Tadeo me mira dubitativo. Los precios lo intimidan, pero le insisto: yo pago. Después de un día de incursiones se debe cerrar con consistencia. Este es el tema de conversación, este y una alabanza de mi amigo a Parmentier, el hombre que llevó la papa a Francia y que por su gesto fue considerado héroe nacional, cuando el garçon de pajarita, camisa blanca y delantal negro nos trae los pedidos. Efectuamos la ingesta en trance, como si degustásemos la última comida. Al estilo compulsivo de nuestros antepasados. Como hacemos el amor. Apurados. Perentorios. Sin tiempo. Como la raza de eyaculadores precoces que somos.
Tadeo sigue preocupado y lo tranquilizo: ¡que yo pago, coño! De modo que, aunque no termina de creerme, cenamos. En otra mesa, una llama azul flambea un pato. Al final despachamos nuestras viandas con una botella de tinto bordelés. Mi amigo recupera la entereza y se lo zampa todo. Lo veo estirarse satisfecho, como un héroe micénico. Pleno de cordialidad y compañerismo, eructa con elegancia, con los labios amartelados detrás de la servilleta de tela. Al terminar —él su filete de ternera, yo mis costillas a la parrilla—, y luego de engullir los postres, pedimos el pousse-café.

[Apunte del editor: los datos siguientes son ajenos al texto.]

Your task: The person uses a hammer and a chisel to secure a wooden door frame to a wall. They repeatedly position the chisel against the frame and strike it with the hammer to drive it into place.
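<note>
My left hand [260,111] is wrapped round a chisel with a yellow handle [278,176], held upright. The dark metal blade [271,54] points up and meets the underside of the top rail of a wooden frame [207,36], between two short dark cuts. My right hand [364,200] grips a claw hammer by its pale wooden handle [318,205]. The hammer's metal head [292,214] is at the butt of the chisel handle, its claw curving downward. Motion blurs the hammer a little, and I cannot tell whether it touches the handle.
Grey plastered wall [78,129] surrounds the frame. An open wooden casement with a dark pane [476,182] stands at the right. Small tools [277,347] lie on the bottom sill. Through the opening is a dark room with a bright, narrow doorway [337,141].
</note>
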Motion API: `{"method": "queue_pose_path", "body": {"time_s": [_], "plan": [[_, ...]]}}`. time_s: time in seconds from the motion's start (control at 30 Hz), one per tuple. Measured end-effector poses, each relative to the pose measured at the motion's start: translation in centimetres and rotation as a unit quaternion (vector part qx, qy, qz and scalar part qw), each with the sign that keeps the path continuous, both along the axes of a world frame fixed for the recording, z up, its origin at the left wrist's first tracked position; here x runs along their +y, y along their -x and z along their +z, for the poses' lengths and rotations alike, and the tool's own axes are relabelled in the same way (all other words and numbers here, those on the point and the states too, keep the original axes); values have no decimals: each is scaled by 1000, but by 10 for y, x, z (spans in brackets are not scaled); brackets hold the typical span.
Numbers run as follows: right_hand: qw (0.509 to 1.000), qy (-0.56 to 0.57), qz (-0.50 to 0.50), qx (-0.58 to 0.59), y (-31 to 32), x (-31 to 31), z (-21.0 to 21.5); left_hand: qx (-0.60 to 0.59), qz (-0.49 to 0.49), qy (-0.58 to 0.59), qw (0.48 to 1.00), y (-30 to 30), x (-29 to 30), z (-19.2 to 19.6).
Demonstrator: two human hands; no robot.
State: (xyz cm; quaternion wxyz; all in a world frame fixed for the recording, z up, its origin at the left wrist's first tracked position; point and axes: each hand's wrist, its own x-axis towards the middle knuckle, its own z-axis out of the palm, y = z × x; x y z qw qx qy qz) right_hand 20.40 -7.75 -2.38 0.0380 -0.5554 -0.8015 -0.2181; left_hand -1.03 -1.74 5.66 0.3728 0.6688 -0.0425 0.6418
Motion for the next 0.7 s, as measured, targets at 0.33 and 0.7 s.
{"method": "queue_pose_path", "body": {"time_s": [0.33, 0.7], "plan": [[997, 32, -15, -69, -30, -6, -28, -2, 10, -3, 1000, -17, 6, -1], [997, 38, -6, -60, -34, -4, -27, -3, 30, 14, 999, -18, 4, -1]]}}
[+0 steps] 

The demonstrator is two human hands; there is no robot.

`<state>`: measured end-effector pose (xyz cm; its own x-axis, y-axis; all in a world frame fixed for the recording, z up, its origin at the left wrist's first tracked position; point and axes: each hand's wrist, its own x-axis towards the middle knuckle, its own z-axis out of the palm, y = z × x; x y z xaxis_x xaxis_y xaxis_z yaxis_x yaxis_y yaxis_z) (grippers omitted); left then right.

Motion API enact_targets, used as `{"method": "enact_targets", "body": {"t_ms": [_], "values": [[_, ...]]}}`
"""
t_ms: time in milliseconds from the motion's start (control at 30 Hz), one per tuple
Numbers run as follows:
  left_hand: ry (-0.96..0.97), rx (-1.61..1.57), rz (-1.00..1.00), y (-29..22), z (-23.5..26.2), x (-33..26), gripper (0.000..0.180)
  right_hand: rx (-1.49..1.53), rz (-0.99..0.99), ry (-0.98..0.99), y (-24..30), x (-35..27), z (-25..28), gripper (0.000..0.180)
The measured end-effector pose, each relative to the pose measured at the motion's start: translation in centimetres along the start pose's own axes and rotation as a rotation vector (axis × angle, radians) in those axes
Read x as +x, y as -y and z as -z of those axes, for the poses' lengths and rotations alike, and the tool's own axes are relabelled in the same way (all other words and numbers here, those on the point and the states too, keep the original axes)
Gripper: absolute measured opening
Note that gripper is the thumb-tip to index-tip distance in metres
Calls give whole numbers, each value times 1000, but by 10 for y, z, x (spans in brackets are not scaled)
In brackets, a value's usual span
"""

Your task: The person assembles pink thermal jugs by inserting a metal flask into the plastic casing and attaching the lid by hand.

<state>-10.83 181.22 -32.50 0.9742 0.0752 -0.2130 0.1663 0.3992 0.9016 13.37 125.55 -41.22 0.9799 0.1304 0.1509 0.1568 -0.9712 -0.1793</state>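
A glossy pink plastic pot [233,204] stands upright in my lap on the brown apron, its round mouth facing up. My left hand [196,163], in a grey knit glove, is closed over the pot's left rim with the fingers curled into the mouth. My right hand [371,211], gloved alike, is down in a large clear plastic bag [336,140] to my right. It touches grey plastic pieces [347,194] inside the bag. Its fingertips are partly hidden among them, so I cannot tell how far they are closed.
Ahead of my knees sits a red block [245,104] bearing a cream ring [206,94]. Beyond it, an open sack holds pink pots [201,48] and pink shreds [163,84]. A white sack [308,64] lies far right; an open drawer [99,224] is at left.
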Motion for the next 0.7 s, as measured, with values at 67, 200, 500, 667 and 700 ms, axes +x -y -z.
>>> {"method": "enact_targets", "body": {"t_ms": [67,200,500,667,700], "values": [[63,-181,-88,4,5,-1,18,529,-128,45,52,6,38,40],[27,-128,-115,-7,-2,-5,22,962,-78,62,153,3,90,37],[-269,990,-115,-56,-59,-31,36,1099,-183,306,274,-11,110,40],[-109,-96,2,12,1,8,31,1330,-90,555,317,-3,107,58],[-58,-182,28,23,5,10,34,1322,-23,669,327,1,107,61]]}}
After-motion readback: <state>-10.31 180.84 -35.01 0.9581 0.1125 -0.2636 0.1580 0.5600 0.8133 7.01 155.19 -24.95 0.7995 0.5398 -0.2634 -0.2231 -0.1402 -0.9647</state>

Engreídos, doblamos la cuota de digestivos, mientras mi compañero discurre sobre la salsa bernesa y el estragón. La sobremesa se alarga. El fragor del restaurante amaina. Poco a poco nos vamos quedando solos. Los comensales se retiran. Parecemos dos enzimas citopancreáticas en el estómago de una ballena. En chanza, le digo al físico que aliste las piernas. Que pidamos otra ronda de Marc de Bourgogne, y cuando el mozo los busque, marquemos la milla.
No podemos hacer eso, objeta nervioso.
Entonces saca uno de tus cheques, bromeo.
Tadeo me mira como si hubiese ingerido agente naranja.
O dibuja algo en el mantel y abajo le pones Picasso, tonteo.
El físico calla, pero se le contraen las pupilas y efectúa un conspicuo cambio de nalgas. Puedo apreciar un tic en su párpado izquierdo. Cabizbajo, luego de acariciar su copa y al final de un largo silencio, me anuncia que va al baño. Pero la rigidez de su rostro y la respiración acompasada no me dan buena espina.
En efecto, no regresa. Pasan minutos y no regresa.
Para mis cojones, me digo.
Huyó como un conejo, hubiese dicho Hemingway.
Para celebrarlo, alzo mi copa y la termino. Luego llamo al mozo y pido otra, luego otra y otra.